We may also consider the absence of a prior disciplinary record and evidence of confidence placed in petitioner by other members of the *446legal profession (Demain v. State Bar (1970) 3 Cal.3d 381 [90 Cal.Rptr. 420, 475 P.2d 652]; Bradpiece v. State Bar (1974) 10 Cal.3d 742, 748 [111 Cal.Rptr. 905, 518 P.2d 337]), but these considerations must be evaluated in the context of the particular case, (lb) In this case we note petitioner has made no attempt to satisfy the civil judgments against him, and his restitution, being required by the terms of probation, cannot be construed as necessarily reflecting an attitude toward rehabilitation. (In re Wright (1973) 10 Cal.3d 374 [110 Cal.Rptr. 348, 515 P.2d 292]; Cutler v. State Bar (1969) 71 Cal.2d 241 [78 Cal.Rptr. 172, 455 P.2d 108].) Moreover, petitioner’s claim'ed inexperience in handling collection agencies does not alleviate the impact of his wrongdoing since he should have recognized his lack of competence.

After careful review, we conclude the record warrants the discipline recommended, though we cannot condone the State Bar’s delay in the proceedings of this case since delay itself constitutes punishment in some circumstances. (Vaughn v. State Bar (1973) 9 Cal.3d 698, 702-703 [108 Cal.Rptr. 806, 511 P.2d 1158].)
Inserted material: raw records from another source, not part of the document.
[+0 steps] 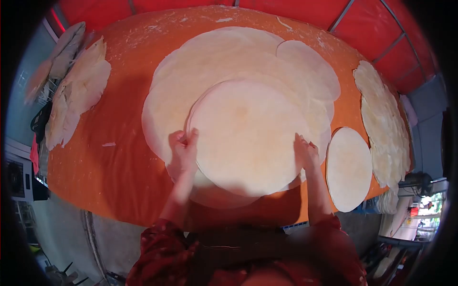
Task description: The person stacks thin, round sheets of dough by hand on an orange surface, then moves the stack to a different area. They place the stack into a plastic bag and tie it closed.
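Note:
A large, pale, round flatbread (pixel 248 138) lies in front of me, on top of a spread of overlapping thin flatbreads (pixel 205 57). At its left edge, my left hand (pixel 184 150) is closed, with the thumb over the rim and the fingers curled at the side. Opposite, my right hand (pixel 307 151) pinches the right edge. Parts of the fingers on both hands are hidden. Just right of my right forearm rests a smaller-looking oval stack of flatbread (pixel 349 169), seen at a slant.
An orange cloth (pixel 124 181) dusted with flour covers the table. Another pile of thin flatbreads (pixel 381 124) runs along the right edge, and ragged sheets (pixel 81 90) lie at the far left. Part of another person's blurred hand (pixel 38 81) shows beyond the left side.

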Demonstrator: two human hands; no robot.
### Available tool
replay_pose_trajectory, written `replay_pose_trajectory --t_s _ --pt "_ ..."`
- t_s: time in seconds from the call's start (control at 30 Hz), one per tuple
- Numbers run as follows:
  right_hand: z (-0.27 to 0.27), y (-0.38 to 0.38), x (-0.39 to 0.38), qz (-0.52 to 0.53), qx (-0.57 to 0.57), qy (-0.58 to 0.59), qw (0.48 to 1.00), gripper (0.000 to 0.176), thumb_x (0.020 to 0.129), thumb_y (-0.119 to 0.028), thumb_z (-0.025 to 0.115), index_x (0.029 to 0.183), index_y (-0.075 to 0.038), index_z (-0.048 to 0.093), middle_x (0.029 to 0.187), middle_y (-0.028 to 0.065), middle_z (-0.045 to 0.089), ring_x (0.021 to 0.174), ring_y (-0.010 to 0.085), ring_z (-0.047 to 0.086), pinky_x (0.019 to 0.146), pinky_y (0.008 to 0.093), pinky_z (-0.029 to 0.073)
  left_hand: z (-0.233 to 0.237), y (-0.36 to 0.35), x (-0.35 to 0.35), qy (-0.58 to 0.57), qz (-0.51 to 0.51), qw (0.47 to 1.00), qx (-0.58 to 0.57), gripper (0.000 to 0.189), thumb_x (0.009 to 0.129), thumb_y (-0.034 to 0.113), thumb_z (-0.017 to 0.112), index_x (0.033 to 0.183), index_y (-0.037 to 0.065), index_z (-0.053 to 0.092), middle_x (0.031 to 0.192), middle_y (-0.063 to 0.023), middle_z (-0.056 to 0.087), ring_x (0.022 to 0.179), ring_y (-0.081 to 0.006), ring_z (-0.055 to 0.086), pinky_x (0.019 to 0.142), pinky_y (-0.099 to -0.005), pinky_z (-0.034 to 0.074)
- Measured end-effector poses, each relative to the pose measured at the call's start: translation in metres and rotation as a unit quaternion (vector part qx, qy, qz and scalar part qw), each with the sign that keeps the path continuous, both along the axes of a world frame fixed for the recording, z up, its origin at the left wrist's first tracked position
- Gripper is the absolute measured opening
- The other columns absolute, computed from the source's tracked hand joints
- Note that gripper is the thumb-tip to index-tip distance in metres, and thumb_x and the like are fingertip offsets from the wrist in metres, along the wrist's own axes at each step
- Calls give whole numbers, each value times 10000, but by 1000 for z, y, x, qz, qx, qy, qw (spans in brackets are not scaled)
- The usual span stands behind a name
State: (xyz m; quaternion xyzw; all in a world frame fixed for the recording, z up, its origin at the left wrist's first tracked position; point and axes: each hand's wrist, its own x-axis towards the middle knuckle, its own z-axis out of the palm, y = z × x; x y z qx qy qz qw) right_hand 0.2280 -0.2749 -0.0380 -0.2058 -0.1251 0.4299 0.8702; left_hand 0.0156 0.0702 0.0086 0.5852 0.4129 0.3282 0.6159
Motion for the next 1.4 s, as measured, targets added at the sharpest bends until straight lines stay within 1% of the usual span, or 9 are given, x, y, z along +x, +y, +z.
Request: replay_pose_trajectory --t_s 0.03,0.13,0.27,0.4,0.67,0.87,0.93,1.17,1.4 --pt "-15 -6 6 103 179 39 978 383 838 -140 497 1143 78 417 1201 151 439 1129 208 411 976 319 296 16 0 -4 15 2 996 -88 384 736 189 665 1020 22 468 997 -55 528 902 -111 503 770 -220 399" --pt "81 61 -87 -319 -402 -89 854 272 808 -153 557 983 51 514 971 140 575 874 193 569 821 266 435 40 -2 -28 -150 -34 971 -181 336 767 164 630 1021 8 475 1031 -63 523 934 -122 496 829 -249 390" --pt "99 61 -87 -215 -298 24 930 215 782 -57 571 961 53 522 948 128 581 914 199 557 830 292 438 36 -2 -52 -206 -121 967 -93 249 778 87 594 1000 10 515 950 -62 519 942 -144 492 854 -284 389" --pt "68 91 -58 -359 -406 31 840 141 781 -48 565 892 26 518 884 115 585 838 160 572 728 264 485 2 54 -22 -72 -121 989 51 299 789 101 565 1060 5 484 1022 -86 508 995 -164 483 867 -297 389" --pt "104 82 -96 -58 -318 114 940 292 756 -29 579 1035 23 514 935 126 593 825 192 568 738 322 493 18 41 -80 -195 -108 962 -155 304 790 166 583 1017 -19 502 1069 -116 508 937 -178 498 820 -311 404" --pt "86 105 -75 -120 -416 11 901 245 727 -26 618 946 24 522 947 134 592 843 187 572 782 331 471 18 96 -47 185 19 978 -90 419 817 197 552 1172 11 427 1112 -132 507 987 -220 506 836 -298 413" --pt "118 99 -118 -41 -410 19 911 229 728 -32 618 922 25 509 959 140 589 843 189 575 782 323 472 63 76 -57 -108 -69 974 -189 357 815 213 559 1104 17 483 1012 -104 542 868 -184 531 728 -278 438" --pt "83 115 -50 -188 -336 -30 922 143 725 34 587 847 39 512 918 176 574 884 205 564 780 334 472 2 100 -66 222 -72 934 270 380 875 312 412 1105 20 488 1006 -106 561 860 -165 541 716 -299 443" --pt "81 115 -77 -209 -412 -70 884 228 742 -13 606 920 88 505 890 149 588 804 181 573 738 279 483 43 74 -76 -168 -118 964 -168 365 836 216 529 1096 -29 453 910 -71 555 793 -130 532 687 -225 443"
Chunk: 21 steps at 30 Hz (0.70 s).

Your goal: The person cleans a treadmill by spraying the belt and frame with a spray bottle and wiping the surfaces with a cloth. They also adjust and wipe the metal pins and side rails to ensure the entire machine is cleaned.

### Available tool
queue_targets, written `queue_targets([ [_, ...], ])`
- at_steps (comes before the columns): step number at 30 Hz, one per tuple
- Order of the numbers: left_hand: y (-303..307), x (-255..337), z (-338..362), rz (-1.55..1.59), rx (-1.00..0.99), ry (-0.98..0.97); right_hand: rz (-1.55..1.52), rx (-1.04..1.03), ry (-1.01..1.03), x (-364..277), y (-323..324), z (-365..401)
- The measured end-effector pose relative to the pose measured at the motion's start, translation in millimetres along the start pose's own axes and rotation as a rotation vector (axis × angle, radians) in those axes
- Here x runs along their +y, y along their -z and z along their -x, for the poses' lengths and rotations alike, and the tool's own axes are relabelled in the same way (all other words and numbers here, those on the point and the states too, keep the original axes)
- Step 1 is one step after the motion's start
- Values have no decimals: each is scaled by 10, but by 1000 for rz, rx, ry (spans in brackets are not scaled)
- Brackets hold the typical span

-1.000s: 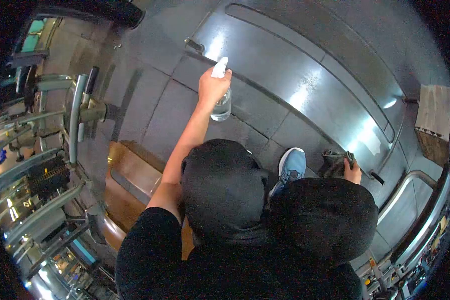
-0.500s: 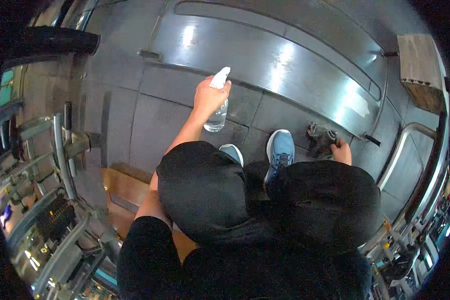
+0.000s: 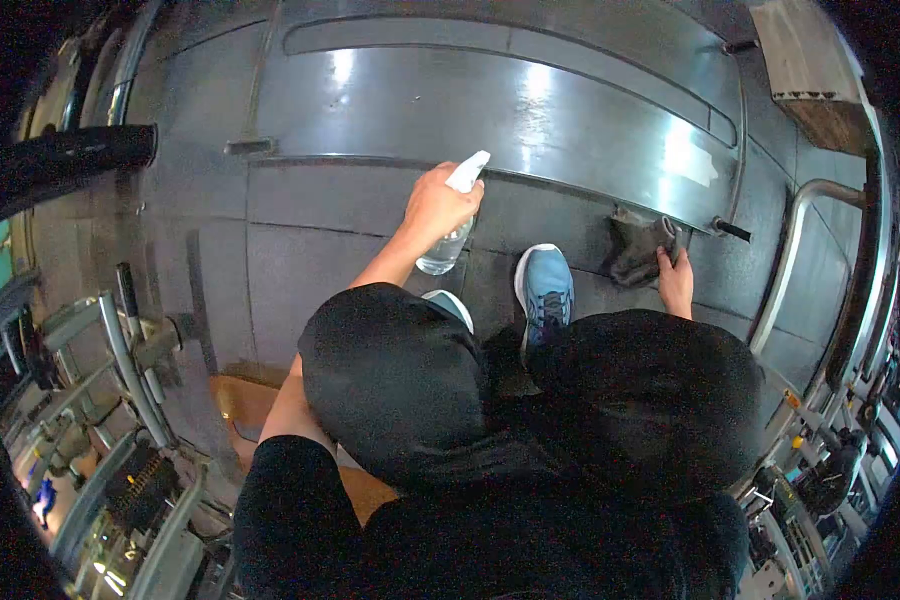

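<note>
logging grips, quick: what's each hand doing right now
Left hand: closed on the spray bottle.
Right hand: closed on the dark cloth.

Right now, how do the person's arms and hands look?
Both hands are bare, with no gloves. The left hand leads along a bare forearm to a short black sleeve. The right hand shows, but its arm is hidden.

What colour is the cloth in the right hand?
The cloth is dark grey; the head view shows it.
</note>
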<state>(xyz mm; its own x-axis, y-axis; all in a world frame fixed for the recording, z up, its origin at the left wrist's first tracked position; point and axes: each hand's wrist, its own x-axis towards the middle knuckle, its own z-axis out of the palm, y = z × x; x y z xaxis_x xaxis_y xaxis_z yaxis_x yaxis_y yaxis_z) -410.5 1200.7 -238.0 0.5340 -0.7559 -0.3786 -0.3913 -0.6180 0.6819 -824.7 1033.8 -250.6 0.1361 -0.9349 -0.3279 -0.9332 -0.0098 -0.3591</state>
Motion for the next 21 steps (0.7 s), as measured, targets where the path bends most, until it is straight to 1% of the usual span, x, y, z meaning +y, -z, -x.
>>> queue_targets([
  [2,-91,34,-41,43,-89,-109,-77,48,6,190,-69,-31],
  [3,-155,62,-58,44,-101,-117,-76,54,-6,262,-99,-35],
  [5,-297,137,-84,1,-88,-252,-299,69,8,420,-119,-37],
  [6,-351,181,-97,4,-103,-263,-295,79,-7,434,-101,-7],
  [8,-446,275,-123,-34,-147,-318,-412,119,-9,448,-92,67],
  [9,-493,318,-139,-31,-161,-331,-410,132,-22,487,-79,94],
  [11,-581,405,-170,-87,-223,-335,-529,120,-68,563,-64,153],
  [13,-636,512,-185,-85,-246,-360,-551,162,-56,519,-15,251],
  [15,-707,633,-195,-83,-274,-394,-700,148,-92,452,44,383],
  [17,-815,761,-185,-69,-199,-502,-621,143,-185,479,60,473],
  [18,-877,834,-201,-62,-215,-520,-682,159,-188,655,-52,464],
  [21,-1031,1044,-269,-69,-232,-581,-776,182,-221,767,-137,569],
])
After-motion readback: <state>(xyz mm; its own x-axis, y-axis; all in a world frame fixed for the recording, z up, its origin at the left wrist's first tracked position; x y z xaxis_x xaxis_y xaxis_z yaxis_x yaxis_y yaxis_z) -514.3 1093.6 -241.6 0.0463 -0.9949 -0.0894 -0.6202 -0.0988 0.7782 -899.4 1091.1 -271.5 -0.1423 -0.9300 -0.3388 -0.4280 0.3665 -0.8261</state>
Therefore, it is ordered that petitioner be suspended from the practice of law for five years, commencing with the effective date of interim suspension filed in this case in December 1971. It is further ordered that petitioner comply with rule 955 of the California Rules of Court and that he perform the acts specified in subdivisions (a) and (c) within 30 and 40 days, respectively, after the effective date of this order. This order is effective 30 days after the filing of this opinion.

After pleading nolo contendere, petitioner received probation for three years, with conditions including a 90-day jail sentence (credited to 90 days spent in a diagnostic facility), restitution of $25,000, and payment of a $5,000 fine.

Trust accounts contain payments collected by the agencies on bad-debt accounts assigned to them by customer-creditors. The agencies are not permitted to mingle these payments with their own general accounts, and within 60 days the customer-creditor must be paid his share. If the trust accounts do not contain sufficient funds to pay creditors’ shares, the agency is deemed “out of trust.”

The loan was received from a friend and former client who initially refused to invest in the companies but changed his mind after realizing petitioner’s plight and learning from the bureau that the agencies might become profitable. Following petitioner’s indictment, the lender obtained a civil judgment of $75,000 against petitioner personally and a judgment of $120,000 plus interest against the agencies. Both judgments remain unsatisfied.

Full restitution was made possible by petitioner’s making court-ordered payment of $25,000.

Three members disagreed, finding the discipline insufficient, and one member opposed the recommendation as imposing excessive discipline.